▶ DESCRIPTION OF THE TASK
From the first line of the listing to the last, set down everything exactly, but skip the images.

==*==

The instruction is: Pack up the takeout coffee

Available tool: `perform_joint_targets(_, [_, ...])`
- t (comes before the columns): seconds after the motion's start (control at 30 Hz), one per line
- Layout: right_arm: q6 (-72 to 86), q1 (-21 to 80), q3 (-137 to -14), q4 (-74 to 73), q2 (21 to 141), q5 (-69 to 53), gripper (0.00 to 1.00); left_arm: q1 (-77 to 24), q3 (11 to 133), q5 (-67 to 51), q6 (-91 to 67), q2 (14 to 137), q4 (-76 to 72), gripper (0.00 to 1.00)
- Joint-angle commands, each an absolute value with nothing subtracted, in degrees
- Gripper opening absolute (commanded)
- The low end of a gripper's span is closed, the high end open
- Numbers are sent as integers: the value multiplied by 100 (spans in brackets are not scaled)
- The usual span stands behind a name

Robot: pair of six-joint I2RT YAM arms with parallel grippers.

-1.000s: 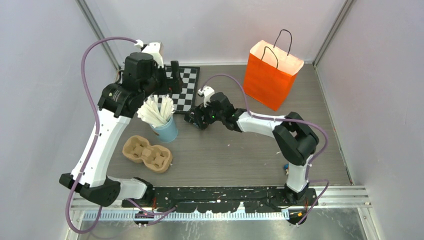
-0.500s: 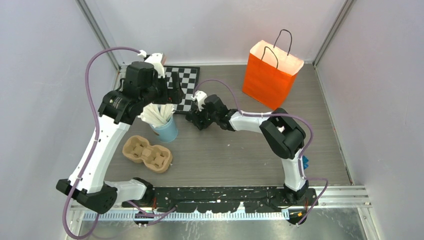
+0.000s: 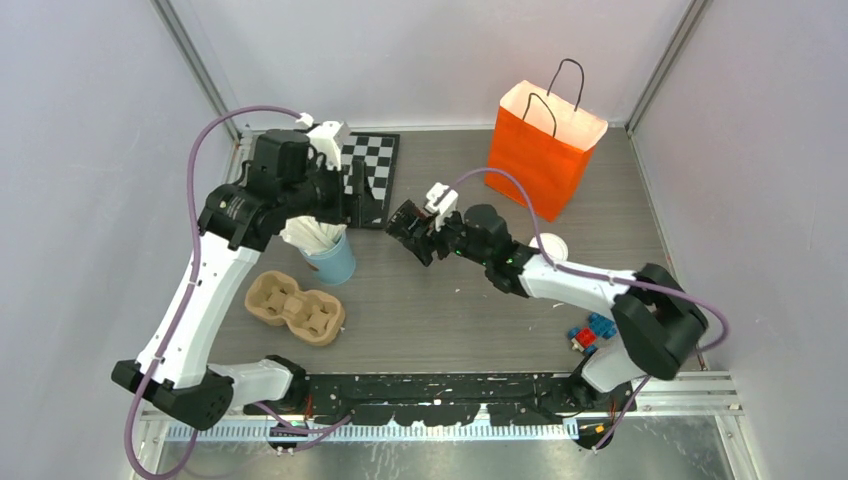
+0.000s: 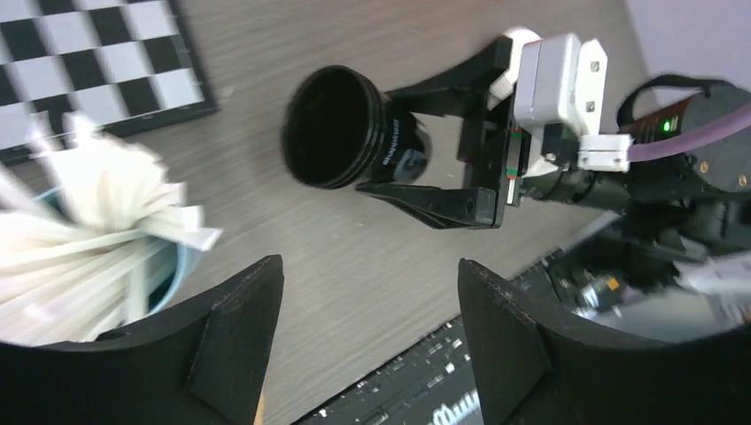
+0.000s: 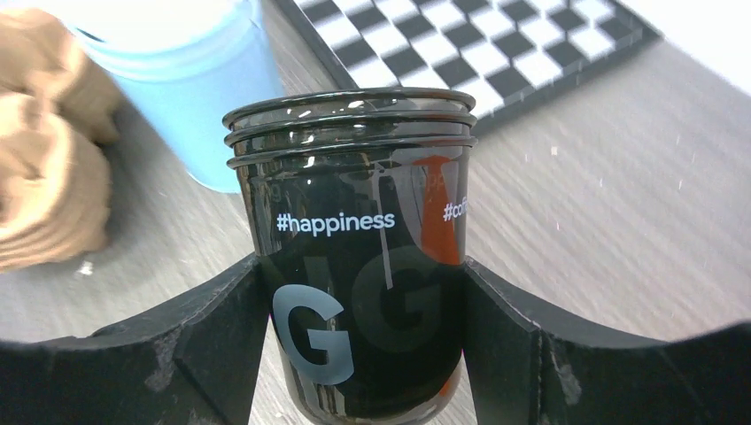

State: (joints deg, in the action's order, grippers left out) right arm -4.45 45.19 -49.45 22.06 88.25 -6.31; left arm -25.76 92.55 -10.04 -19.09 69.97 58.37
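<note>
The right gripper (image 3: pixel 410 232) clasps nested black paper cups (image 5: pixel 354 266) above the middle of the tabletop (image 3: pixel 450 310); the left gripper (image 4: pixel 367 301) hangs wide and empty by the chessboard (image 3: pixel 372 170).

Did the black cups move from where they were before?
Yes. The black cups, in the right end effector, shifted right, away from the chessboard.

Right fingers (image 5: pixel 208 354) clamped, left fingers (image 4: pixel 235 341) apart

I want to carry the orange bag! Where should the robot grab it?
By the black loop handles, with the pincer coming straight down from above. The orange bag stands upright and open, its handles sticking up free above the rim, while its thin paper walls might crumple.
</note>
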Motion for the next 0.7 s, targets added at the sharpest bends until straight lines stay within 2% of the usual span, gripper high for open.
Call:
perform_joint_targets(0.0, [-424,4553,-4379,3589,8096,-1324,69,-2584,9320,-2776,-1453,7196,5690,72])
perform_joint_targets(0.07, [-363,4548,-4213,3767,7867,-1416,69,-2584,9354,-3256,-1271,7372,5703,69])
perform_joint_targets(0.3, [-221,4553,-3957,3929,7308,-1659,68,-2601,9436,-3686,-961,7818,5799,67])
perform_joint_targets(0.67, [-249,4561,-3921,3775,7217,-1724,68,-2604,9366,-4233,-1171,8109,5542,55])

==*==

▶ RESULT
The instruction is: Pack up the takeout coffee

Available tool: `perform_joint_targets(_, [_, ...])`
- t (comes before the columns): seconds after the motion's start (control at 30 Hz), one per line
- Layout: right_arm: q6 (-72 to 86), q1 (-21 to 80), q3 (-137 to -14), q4 (-74 to 73), q2 (21 to 141), q5 (-69 to 53), gripper (0.00 to 1.00); left_arm: q1 (-77 to 24), q3 (11 to 133), q5 (-67 to 51), q6 (-91 to 67), q2 (14 to 137), q4 (-76 to 72), gripper (0.00 to 1.00)
- Joint-angle commands, each an absolute value with nothing subtracted, in degrees
- Gripper opening absolute (commanded)
- The low end of a gripper's span is closed, the high end open
- Numbers are sent as integers: the value multiplied by 100 (spans in brackets are not scaled)
- The usual span stands behind a name

Robot: pair of six-joint I2RT YAM arms with parallel grippers.

-1.000s: 
-0.500s: 
+0.000s: 
+0.000s: 
+0.000s: 

State: (joints deg, in the action's order, grippers left out) right arm -4.45 45.19 -49.45 22.06 88.25 -6.31; left arm -25.76 92.55 -10.04 -19.09 69.97 58.37
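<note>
The right gripper (image 3: pixel 410 232) clasps nested black paper cups (image 5: pixel 354 266) above the middle of the tabletop (image 3: pixel 450 310); the left gripper (image 4: pixel 367 301) hangs wide and empty by the chessboard (image 3: pixel 372 170).

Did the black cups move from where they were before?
Yes. The black cups, in the right end effector, shifted right, away from the chessboard.

Right fingers (image 5: pixel 208 354) clamped, left fingers (image 4: pixel 235 341) apart

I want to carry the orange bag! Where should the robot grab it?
By the black loop handles, with the pincer coming straight down from above. The orange bag stands upright and open, its handles sticking up free above the rim, while its thin paper walls might crumple.
</note>
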Motion for the next 0.7 s, targets added at the sharpest bends until straight lines stay within 2% of the usual span, gripper high for open.
Call:
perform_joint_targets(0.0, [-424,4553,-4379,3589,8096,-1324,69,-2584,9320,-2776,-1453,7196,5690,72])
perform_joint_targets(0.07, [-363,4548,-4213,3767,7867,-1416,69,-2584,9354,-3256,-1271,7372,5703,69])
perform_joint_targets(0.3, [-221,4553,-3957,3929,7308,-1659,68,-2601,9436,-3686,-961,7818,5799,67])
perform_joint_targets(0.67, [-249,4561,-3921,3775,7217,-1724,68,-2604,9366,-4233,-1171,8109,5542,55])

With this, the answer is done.